Traditional African-American Wedding Rituals
Traditional African-American wedding rituals have their roots in slavery and West African culture. Though many African-Americans opt for mainstream wedding ceremonies, some want to begin their married life in a manner similar to those of the past. Jumping the broom, perhaps the most prominent traditional wedding ritual, became popular among the Southern slaves. Crossing sticks, though less well known, was popular in the early 1900s. Sitting on wooden stools demonstrates African-American retention of West African culture. The sharing of a kola nut is a simple ritual of longstanding prominence.
1 Jumping the Broom
Legal codes in most jurisdictions prevented enslaved African-Americans from legally marrying. Nevertheless, marriages did occur, and some slave owners allowed the practice. Eager to demonstrate their unions, African-Americans embraced jumping the broom as a ritual. This tradition has roots in West African culture, where brooms symbolize domestic, or home, life.
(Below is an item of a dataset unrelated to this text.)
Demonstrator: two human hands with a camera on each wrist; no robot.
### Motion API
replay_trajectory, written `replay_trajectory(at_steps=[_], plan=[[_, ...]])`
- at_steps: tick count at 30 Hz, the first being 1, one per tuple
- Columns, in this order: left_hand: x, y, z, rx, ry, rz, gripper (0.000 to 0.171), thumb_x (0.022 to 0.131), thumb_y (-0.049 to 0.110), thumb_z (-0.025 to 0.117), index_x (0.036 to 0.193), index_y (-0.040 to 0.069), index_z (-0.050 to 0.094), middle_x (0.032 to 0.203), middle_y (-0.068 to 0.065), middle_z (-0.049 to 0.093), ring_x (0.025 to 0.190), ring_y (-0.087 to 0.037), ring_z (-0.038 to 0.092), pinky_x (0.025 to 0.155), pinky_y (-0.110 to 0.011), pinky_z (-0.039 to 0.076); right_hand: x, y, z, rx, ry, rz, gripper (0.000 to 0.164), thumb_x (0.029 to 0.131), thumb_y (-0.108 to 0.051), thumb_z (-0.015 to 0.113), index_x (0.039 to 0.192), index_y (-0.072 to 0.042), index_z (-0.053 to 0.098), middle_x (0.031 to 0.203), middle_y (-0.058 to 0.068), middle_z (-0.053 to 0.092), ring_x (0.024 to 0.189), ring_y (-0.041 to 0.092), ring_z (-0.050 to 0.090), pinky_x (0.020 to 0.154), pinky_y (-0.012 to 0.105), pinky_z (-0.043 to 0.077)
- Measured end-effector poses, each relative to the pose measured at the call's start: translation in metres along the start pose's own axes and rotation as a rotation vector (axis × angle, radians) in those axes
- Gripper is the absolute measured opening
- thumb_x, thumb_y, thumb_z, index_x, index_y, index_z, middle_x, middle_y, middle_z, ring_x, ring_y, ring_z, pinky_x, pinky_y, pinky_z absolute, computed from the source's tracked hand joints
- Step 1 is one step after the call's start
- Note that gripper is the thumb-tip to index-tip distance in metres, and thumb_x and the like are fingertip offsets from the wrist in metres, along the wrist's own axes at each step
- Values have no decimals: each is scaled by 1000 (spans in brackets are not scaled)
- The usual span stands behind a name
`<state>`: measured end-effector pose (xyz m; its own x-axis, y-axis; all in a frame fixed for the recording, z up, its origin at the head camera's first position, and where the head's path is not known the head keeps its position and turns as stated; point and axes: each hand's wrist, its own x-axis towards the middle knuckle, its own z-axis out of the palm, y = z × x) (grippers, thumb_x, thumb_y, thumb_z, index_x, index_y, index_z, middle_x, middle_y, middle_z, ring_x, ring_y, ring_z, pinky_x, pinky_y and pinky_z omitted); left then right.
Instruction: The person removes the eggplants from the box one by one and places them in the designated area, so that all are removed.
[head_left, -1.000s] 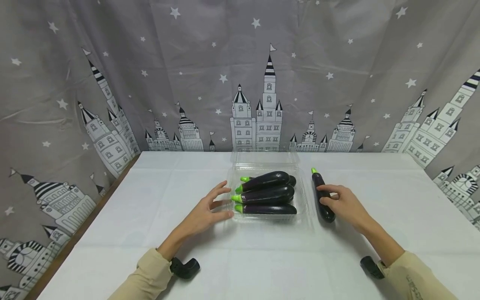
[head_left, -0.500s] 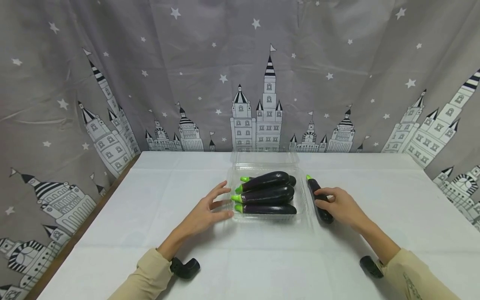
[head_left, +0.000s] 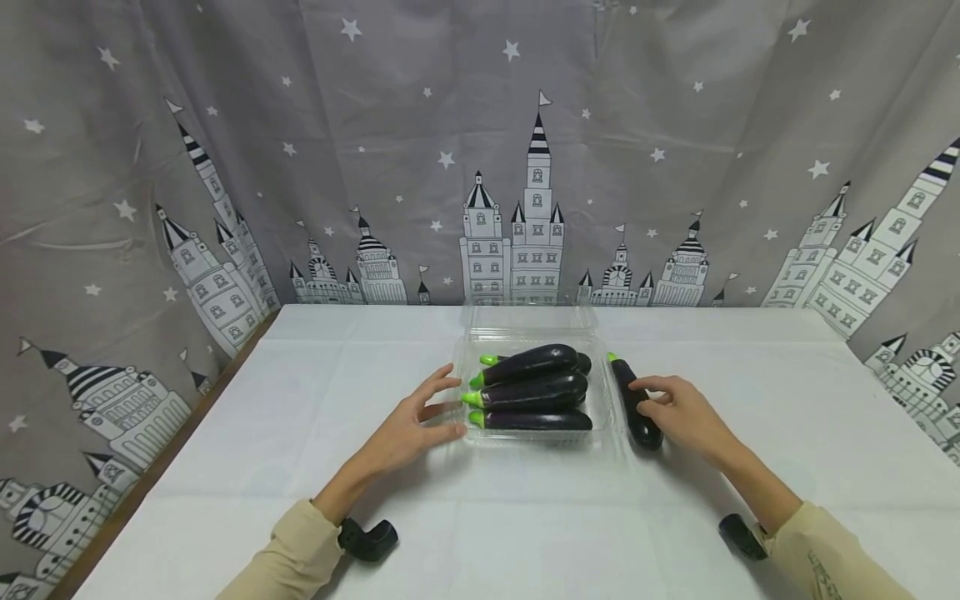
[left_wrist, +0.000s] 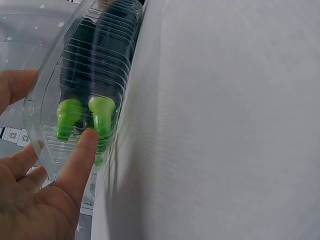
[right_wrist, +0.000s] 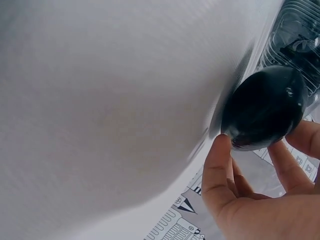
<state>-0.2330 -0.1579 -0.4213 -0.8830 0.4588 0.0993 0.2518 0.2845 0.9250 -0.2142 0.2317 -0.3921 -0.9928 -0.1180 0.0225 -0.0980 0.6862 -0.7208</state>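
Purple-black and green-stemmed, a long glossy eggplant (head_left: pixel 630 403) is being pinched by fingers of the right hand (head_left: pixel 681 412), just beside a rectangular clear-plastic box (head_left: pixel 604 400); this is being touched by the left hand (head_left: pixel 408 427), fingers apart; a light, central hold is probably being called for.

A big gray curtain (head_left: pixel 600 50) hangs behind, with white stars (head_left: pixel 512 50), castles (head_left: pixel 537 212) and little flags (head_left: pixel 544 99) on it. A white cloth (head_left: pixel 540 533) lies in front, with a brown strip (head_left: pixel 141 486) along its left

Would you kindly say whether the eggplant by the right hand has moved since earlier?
Yes, the eggplant has shifted left, closer to the clear container, which stayed put.
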Motion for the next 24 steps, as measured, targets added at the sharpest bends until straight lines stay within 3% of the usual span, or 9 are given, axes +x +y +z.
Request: replay_trajectory(at_steps=[9, 16, 24], plan=[[0, 0, 0, 6, 2, -2, 67, 90, 19, 72, 147, 2, 40, 164, -6, 14, 133, -45, 42, 103, -53, 43, 2, 2, 0, 31, 16, -39, 33, 92, -10, 62, 123, 2, 65, 121, 25, 61, 95, 30, 64, 73, 36, 51], [0, 0, 1, 4, 5, 2, 68, 90, 18, 72, 147, 2, 40, 164, -7, 14, 133, -45, 42, 103, -53, 42, 2, 3, 2, 87, -26, -37, 36, 93, -10, 61, 126, 6, 61, 110, 24, 67, 78, 24, 65, 68, 35, 52], [0, 0, 1, 6, 9, 3, 67, 90, 18, 72, 147, 2, 41, 164, -7, 14, 133, -45, 43, 104, -55, 41, 2, 2, 3, 77, -21, -60, 40, 91, -14, 68, 125, 5, 62, 120, 26, 64, 109, 40, 61, 83, 44, 53]])
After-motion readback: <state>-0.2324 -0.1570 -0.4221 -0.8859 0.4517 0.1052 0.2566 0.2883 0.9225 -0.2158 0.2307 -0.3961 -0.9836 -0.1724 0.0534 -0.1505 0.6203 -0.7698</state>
In America, the slaves would first say their wedding vows. Afterwards, the couple would together jump across a broom placed before them. This action symbolized that they were entering into a domestic union.
2 Crossing Two Sticks
African-Americans continued to create a vibrant culture in the early 20th century. One wedding ritual that arose during this period was the crossing of sticks. The ceremonial crossing of two long wooden sticks symbolized the enduring nature of the marriage. Traditionally, the couple chose the sticks from among the trees on the grounds of family property.
3 Wooden Stools
Sitting honored wedding guests on wooden stools pays homage to the Ashanti people of West Africa. In Ashanti culture, stools constructed from a single piece of wood represent pride in family lineage. It is a sign of respect to sit on one of these specially produced stools in formal settings, including weddings. Some African-Americans have incorporated this practice in their wedding ceremonies. Often, the parents of the bride and groom receive places of honor sitting on wooden stools at the front of the wedding audience.
4 Kola Nut
The kola nut has a rich history in West African courting and marital rituals. According to some sources, West African men offered kola nuts to potential mates. Before the Atlantic slave trade era, Muslim West Africans believed the kola nut was a sign of fertility. African-Americans can employ kola nuts in the manner of their ancestors by offering a kola nut to their prospective spouse during the proposal. If the proposal is acceptable, then those present will share in the kola nut.
- 1 Encyclopedia of African American History; Leslie Alexander, Ph.D. and Walter Rucker, Ph.D.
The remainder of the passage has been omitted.